Supplied material section start
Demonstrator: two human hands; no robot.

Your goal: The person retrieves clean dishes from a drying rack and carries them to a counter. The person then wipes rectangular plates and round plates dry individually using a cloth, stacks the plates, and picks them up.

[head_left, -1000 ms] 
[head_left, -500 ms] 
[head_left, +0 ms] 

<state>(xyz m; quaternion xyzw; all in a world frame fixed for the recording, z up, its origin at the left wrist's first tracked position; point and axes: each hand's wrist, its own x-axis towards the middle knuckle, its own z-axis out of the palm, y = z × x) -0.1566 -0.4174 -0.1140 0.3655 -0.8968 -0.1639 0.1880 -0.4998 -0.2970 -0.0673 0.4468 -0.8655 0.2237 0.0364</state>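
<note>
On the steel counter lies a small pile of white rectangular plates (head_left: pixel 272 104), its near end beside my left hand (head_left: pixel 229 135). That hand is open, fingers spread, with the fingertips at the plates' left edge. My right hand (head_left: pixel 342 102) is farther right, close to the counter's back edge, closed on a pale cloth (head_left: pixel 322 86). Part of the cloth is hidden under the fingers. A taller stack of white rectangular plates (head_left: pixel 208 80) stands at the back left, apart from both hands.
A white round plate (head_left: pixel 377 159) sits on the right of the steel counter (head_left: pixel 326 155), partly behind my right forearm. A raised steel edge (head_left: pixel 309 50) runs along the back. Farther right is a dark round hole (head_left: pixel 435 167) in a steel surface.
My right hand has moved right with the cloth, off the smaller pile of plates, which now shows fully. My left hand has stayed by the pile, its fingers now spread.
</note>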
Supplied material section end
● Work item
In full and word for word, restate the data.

● Answer to the exercise
Demonstrator: two human hands; no robot.

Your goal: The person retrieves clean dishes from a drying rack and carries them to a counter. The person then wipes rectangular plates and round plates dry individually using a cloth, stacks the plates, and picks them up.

[head_left, -1000 ms] 
[head_left, -500 ms] 
[head_left, +0 ms] 

<state>(xyz m; quaternion xyzw; all in a world frame fixed for the recording, z up, its origin at the left wrist's first tracked position; point and axes: each hand's wrist, its own x-axis towards the middle knuckle, its own z-axis out of the palm, y = z × x) -0.1566 -0.4174 -0.1140 0.3655 -0.8968 -0.1639 0.1880 -0.4998 -0.2970 -0.0673 0.4468 -0.8655 0.2237 0.0364</state>
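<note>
On the steel counter lies a small pile of white rectangular plates (head_left: pixel 272 104), its near end beside my left hand (head_left: pixel 229 135). That hand is open, fingers spread, with the fingertips at the plates' left edge. My right hand (head_left: pixel 342 102) is farther right, close to the counter's back edge, closed on a pale cloth (head_left: pixel 322 86). Part of the cloth is hidden under the fingers. A taller stack of white rectangular plates (head_left: pixel 208 80) stands at the back left, apart from both hands.
A white round plate (head_left: pixel 377 159) sits on the right of the steel counter (head_left: pixel 326 155), partly behind my right forearm. A raised steel edge (head_left: pixel 309 50) runs along the back. Farther right is a dark round hole (head_left: pixel 435 167) in a steel surface.
My right hand has moved right with the cloth, off the smaller pile of plates, which now shows fully. My left hand has stayed by the pile, its fingers now spread.
</note>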

Response complete; there is no more output.